Structural Sum Types (used to be Anonymous Union Types)

Spinning off a new discussion thread on the topic of anonymous union types from the Status check: Typed throws thread.

The spin-off discussion on this topic began somewhere around this comment.


I think it worth to take a look at Hylo's sum types as a source of inspiration


Would a type that’s an existential of an ad hoc protocol for which the combined types get implicit conformance meet the design goals?

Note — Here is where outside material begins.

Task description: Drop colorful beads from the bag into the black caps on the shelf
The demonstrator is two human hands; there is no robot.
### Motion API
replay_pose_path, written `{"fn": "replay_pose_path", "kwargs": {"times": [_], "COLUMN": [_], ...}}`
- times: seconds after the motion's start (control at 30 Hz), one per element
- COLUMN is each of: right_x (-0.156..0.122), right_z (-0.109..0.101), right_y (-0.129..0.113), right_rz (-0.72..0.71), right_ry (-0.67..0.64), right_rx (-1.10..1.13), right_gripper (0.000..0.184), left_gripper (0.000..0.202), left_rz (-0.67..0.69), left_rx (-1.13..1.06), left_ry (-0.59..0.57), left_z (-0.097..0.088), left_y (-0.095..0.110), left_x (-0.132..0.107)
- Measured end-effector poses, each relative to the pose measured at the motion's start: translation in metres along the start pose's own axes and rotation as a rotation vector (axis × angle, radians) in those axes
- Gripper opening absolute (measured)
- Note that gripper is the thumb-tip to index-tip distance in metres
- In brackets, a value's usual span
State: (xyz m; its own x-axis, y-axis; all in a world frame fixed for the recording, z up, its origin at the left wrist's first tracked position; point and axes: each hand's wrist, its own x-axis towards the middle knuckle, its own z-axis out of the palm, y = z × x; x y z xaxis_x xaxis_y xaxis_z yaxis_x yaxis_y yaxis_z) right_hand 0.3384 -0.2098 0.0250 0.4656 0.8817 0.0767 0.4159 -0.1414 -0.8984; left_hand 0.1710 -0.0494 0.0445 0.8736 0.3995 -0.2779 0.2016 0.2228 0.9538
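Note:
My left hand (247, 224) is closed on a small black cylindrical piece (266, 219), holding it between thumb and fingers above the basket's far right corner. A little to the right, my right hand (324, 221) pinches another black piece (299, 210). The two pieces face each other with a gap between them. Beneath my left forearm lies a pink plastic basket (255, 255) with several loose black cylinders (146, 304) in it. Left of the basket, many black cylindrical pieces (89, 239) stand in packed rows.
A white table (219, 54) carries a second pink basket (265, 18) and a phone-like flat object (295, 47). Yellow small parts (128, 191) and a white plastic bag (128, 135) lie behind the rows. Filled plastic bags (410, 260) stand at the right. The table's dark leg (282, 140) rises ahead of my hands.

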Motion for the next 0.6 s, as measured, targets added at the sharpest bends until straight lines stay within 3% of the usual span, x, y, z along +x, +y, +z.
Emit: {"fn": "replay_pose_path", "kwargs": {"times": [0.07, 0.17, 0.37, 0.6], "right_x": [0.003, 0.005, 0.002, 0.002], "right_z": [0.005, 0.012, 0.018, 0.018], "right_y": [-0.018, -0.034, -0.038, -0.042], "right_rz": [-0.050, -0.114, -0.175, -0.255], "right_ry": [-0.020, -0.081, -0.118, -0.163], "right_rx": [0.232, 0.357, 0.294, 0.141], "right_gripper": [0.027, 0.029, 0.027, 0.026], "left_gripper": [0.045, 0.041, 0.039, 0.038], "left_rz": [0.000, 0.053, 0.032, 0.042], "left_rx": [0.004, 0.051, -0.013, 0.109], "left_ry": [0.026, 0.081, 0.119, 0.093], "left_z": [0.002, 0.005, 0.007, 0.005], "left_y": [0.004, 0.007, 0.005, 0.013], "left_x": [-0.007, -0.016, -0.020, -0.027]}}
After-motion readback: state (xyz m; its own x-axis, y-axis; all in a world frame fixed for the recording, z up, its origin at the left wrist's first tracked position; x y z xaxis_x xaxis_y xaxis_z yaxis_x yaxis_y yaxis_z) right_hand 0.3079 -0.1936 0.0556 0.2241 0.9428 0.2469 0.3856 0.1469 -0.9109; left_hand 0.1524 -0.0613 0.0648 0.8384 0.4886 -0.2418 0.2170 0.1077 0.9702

var union: (Int | String) = "foo"
union = 4

//union is an existential of a compiler-created marker protocol for which both Int and String get compiler-created conformances

Would that work?

I strongly believe that this is the wrong way to go, as it skirts around the type safety that is one of Swift's strengths.

I actually don't think anonymous sum-types/unions/enums are a very necessary feature for Swift, but if they were to be implemented, I would hope it would look more like:

var union: (Int | String) = .1("foo")
union = .0(4)

I don't think anonymous unions should be related to protocols and existentials at all. The whole point of an anonymous union is to provide static polymorphism. A protocol, on the other hand, is providing dynamic polymorphism. I think that's a completely unrelated concept.

Without addressing syntax bikeshedding or sugar, this is pretty much exactly what I had in mind under the hood.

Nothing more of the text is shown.